> _Instructions for the task_: Your task is to find every line of the data that holds the string "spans" and copy it.

> _Exercise inputs_:
* * * * *
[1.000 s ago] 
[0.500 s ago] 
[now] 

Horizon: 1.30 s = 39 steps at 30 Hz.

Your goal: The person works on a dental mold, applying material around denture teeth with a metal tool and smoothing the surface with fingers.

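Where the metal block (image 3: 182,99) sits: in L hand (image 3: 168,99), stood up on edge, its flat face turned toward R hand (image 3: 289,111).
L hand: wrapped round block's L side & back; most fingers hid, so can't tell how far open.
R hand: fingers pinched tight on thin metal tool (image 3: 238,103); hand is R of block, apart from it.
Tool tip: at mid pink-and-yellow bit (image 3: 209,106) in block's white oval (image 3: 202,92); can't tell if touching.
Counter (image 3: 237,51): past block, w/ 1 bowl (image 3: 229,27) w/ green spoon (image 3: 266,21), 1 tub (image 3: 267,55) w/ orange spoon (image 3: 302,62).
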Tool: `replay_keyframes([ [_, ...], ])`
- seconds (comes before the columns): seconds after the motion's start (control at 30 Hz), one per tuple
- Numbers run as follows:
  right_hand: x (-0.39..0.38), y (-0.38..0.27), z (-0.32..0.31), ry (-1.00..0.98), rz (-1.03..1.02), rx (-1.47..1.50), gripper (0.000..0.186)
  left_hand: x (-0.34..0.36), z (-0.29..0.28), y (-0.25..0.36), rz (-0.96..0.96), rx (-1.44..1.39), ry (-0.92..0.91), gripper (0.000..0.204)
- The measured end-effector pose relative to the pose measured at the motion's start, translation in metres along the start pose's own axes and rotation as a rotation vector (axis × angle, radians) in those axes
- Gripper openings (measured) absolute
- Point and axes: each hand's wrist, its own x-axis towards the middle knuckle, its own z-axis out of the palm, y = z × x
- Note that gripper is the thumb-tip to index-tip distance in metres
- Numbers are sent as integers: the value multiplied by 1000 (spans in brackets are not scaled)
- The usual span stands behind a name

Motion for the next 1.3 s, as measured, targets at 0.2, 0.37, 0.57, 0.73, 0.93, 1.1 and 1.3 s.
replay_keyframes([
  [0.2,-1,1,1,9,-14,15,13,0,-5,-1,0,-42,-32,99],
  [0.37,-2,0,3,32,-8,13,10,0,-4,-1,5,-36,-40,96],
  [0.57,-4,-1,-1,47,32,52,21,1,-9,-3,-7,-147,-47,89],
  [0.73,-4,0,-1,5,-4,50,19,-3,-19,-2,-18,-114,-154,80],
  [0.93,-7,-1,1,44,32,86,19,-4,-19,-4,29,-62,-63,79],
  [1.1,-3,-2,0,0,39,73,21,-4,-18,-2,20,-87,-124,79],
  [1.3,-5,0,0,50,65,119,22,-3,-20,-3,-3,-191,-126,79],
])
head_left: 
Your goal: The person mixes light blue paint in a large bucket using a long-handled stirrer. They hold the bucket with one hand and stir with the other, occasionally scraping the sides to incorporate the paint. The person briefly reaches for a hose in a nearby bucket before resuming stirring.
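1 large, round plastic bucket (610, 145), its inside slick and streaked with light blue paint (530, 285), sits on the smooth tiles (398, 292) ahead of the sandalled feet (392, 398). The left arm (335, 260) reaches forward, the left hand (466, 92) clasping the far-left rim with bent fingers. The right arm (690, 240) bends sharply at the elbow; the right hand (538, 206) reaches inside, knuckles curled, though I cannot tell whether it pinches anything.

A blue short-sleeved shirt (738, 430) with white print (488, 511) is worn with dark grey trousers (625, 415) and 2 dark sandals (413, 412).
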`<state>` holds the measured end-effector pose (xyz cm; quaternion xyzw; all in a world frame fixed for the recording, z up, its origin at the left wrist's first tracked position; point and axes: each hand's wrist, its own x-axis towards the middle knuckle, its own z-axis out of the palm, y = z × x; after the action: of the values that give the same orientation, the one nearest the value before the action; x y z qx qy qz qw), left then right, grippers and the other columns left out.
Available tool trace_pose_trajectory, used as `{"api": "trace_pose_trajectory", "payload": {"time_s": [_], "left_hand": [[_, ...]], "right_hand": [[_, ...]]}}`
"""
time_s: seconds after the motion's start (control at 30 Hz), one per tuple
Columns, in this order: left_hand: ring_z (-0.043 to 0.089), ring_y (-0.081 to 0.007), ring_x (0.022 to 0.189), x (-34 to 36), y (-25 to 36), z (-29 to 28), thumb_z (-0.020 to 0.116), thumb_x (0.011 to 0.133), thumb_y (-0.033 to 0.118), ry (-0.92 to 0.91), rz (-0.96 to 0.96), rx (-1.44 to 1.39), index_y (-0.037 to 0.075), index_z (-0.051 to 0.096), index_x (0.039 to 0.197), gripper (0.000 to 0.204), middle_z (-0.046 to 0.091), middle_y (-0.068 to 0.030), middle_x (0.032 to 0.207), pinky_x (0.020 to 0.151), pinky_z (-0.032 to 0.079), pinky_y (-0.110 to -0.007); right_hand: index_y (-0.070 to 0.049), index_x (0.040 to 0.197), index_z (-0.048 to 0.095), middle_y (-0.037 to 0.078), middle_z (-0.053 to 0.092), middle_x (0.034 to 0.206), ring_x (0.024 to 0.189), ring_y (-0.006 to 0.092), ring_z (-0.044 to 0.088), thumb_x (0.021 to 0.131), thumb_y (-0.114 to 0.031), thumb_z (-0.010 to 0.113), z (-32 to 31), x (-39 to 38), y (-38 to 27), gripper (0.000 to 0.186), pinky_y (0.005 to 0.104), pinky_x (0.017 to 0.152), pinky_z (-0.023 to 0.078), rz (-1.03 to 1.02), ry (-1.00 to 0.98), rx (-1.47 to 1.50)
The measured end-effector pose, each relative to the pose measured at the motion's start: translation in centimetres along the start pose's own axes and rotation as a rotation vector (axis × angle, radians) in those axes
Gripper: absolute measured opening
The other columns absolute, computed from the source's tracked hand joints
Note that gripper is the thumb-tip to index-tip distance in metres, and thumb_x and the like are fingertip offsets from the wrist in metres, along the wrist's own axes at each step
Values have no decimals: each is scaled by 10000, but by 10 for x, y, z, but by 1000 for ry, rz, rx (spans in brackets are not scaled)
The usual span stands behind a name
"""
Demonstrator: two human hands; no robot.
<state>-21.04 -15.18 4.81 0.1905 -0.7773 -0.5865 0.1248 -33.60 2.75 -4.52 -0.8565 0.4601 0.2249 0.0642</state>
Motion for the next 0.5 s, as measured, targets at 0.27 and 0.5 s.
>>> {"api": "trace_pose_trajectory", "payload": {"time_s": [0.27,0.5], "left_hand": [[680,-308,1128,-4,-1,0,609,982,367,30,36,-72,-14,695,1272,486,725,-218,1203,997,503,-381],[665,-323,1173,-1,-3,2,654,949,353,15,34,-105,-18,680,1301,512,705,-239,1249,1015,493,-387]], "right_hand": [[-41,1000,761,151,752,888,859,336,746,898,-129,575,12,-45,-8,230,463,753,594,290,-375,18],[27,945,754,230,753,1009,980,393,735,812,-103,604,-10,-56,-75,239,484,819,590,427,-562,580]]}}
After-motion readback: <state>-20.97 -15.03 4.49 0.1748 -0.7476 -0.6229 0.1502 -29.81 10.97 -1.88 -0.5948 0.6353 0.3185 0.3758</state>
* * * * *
> _Output of the exercise_:
- Numbers are sent as integers: the value multiplied by 1000 (spans in brackets are not scaled)
Values have no decimals: each is scaled by 10000, but by 10 for x, y, z, but by 1000 for ry, rz, rx (spans in brackets are not scaled)

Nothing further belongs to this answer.